> [PROBLEM]:
Give the number of lines in these entries that contain "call", and nothing more.

[Stored dataset items]
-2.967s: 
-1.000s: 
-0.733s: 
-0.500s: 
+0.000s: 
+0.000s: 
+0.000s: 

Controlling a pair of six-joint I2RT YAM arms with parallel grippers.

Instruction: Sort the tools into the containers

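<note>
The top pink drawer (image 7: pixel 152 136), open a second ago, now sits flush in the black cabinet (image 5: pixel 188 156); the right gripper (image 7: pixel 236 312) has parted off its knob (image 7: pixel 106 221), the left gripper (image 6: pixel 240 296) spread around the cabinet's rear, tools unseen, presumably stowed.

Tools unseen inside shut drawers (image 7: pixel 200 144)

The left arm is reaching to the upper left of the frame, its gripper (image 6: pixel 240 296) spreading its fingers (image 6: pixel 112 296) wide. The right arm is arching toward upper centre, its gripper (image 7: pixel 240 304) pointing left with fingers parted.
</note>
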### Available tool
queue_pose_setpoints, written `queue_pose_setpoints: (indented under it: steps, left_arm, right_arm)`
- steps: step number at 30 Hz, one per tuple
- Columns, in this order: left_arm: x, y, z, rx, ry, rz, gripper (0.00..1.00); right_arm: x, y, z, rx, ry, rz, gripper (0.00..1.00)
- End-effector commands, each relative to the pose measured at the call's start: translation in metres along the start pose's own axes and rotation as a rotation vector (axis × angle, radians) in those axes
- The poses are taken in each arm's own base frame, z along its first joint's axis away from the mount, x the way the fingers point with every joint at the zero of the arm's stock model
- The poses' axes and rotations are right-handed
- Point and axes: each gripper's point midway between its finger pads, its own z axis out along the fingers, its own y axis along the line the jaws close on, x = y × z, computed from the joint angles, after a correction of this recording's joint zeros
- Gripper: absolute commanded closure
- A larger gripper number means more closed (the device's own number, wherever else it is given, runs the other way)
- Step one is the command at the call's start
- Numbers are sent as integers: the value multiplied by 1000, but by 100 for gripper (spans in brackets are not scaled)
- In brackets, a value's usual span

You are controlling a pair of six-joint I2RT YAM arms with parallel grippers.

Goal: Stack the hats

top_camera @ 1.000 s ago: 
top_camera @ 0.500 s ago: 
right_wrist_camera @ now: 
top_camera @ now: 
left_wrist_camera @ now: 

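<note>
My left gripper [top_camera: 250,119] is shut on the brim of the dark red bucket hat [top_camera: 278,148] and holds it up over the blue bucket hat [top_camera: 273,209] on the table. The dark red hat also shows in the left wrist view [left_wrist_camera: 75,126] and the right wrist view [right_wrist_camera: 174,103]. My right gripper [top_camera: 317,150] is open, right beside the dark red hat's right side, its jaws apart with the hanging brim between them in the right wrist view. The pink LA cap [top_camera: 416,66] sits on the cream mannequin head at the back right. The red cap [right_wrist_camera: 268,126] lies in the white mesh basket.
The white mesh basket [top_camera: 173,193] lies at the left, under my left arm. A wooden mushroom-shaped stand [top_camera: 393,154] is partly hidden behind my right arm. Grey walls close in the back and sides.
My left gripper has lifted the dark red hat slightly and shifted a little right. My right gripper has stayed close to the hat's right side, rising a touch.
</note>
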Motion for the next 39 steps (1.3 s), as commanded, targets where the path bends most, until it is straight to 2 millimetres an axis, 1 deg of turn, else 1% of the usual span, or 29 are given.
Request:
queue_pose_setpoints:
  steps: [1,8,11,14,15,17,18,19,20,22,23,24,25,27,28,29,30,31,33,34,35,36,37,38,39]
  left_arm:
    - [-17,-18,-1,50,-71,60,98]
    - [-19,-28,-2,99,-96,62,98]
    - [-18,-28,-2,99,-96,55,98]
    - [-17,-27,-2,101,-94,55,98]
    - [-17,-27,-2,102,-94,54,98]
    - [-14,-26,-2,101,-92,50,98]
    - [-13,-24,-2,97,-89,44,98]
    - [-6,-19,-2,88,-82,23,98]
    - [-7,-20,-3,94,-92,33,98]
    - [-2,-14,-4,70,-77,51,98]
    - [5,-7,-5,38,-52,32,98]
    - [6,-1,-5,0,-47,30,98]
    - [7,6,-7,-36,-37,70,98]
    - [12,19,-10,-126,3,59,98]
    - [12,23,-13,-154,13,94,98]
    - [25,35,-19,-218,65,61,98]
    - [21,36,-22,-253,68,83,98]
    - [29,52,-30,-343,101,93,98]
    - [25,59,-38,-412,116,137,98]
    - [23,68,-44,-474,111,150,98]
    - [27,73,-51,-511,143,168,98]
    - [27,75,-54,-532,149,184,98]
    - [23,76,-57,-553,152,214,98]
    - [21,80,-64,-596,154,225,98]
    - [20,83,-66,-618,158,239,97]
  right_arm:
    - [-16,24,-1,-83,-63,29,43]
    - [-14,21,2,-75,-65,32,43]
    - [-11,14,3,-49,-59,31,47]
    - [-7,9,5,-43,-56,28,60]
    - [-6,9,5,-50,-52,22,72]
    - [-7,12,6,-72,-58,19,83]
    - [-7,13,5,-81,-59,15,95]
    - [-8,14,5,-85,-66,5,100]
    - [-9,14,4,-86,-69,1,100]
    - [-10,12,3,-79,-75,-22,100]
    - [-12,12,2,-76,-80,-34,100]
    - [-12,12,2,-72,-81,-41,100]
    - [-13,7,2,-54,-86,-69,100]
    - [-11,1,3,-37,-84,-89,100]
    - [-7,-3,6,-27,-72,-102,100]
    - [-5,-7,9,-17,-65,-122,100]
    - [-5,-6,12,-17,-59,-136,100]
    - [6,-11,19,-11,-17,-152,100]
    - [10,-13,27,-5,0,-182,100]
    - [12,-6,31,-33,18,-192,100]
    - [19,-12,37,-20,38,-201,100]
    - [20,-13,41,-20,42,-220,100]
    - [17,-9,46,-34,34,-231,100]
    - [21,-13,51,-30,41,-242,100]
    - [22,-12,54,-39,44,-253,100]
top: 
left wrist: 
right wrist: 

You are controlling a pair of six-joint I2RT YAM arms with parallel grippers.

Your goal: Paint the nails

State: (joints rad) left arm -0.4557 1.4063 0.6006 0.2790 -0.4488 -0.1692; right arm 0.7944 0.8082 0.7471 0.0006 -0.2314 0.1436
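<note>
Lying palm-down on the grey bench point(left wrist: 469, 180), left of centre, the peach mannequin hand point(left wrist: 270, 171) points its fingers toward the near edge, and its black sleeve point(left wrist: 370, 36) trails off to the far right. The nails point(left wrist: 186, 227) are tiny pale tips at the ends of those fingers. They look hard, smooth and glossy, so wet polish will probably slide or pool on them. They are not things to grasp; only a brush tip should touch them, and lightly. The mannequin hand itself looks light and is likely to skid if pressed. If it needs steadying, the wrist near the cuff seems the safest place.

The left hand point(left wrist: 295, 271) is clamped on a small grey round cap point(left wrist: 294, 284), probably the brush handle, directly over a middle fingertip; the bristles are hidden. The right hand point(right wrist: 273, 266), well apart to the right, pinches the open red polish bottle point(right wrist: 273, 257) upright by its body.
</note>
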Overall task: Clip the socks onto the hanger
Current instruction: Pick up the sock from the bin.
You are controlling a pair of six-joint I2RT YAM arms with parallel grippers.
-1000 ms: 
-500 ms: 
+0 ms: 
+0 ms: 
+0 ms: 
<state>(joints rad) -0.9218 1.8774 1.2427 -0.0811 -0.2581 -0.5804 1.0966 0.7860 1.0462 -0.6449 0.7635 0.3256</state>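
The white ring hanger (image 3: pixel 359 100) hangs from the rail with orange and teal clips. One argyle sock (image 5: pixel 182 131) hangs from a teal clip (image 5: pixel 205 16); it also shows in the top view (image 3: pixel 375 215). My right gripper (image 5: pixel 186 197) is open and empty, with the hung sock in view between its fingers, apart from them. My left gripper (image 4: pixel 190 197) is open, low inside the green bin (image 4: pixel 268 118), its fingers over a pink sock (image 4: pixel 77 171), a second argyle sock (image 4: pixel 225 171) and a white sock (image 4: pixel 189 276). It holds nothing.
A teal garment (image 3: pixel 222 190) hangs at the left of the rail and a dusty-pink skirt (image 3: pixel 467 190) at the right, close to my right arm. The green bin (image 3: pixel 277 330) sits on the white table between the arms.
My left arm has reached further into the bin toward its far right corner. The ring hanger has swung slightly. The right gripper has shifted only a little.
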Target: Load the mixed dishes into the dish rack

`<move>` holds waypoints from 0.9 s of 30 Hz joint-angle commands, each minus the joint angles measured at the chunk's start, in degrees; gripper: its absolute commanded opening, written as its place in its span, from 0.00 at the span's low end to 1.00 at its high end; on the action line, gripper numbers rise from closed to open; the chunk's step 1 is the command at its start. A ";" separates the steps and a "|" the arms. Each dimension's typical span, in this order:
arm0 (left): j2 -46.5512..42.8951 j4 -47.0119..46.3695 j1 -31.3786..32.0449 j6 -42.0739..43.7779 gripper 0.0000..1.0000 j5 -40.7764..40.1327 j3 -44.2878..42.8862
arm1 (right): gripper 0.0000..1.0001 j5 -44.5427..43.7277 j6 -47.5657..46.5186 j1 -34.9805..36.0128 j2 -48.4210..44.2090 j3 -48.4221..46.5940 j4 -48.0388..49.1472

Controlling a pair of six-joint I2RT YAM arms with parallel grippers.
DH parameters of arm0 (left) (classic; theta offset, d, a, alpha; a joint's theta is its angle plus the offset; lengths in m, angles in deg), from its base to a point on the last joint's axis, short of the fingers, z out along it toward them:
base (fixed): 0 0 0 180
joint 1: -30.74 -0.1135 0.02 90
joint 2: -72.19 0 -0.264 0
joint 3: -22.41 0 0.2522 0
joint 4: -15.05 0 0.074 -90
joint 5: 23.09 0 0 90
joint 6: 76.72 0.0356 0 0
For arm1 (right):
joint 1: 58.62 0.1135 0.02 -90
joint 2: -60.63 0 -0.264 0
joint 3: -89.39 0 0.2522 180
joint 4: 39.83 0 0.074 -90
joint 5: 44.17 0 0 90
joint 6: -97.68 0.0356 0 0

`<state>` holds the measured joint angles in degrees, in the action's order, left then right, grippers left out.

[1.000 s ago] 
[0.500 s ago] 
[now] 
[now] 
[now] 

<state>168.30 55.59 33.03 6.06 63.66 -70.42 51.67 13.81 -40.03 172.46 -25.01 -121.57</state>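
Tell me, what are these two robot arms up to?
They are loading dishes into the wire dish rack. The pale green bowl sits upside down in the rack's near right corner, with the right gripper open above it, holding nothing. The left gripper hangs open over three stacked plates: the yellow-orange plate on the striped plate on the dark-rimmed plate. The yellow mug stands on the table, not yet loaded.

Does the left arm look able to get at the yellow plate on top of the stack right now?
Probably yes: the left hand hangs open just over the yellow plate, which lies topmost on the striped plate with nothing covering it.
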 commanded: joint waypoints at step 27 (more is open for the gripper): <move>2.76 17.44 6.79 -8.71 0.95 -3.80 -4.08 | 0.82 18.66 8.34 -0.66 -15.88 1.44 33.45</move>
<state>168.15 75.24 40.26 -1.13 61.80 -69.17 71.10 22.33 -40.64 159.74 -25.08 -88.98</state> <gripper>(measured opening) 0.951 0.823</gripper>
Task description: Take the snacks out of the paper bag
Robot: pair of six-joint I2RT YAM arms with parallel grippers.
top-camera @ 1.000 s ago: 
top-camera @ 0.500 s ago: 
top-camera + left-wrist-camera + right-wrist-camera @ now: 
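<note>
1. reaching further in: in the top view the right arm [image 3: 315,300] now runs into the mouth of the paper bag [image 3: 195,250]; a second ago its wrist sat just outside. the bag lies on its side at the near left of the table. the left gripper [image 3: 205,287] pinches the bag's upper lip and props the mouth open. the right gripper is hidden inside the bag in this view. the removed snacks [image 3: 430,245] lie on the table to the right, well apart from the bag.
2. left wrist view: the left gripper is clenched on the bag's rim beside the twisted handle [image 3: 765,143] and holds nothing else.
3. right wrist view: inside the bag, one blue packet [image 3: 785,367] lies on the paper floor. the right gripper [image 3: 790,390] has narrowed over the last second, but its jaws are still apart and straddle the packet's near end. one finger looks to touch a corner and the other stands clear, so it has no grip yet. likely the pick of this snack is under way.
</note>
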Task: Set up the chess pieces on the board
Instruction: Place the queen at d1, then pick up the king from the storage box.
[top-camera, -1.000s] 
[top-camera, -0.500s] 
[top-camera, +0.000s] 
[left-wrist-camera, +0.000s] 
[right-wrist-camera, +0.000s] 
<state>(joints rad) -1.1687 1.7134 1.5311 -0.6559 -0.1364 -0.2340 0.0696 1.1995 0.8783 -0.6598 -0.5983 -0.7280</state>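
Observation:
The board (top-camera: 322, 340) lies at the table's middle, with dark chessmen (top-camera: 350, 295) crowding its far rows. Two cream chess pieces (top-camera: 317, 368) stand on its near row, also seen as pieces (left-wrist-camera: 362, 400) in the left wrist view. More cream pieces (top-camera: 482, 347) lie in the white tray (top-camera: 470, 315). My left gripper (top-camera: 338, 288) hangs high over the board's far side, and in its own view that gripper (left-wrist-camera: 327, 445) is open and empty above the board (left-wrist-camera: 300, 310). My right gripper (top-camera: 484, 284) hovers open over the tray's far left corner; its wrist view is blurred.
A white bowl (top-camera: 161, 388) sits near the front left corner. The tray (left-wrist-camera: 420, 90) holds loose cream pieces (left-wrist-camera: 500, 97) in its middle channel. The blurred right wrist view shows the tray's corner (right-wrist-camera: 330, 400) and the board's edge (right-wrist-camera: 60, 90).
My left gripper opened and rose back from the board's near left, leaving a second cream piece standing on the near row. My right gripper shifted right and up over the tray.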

> [RESPONSE FOR THIS EXERCISE]:
2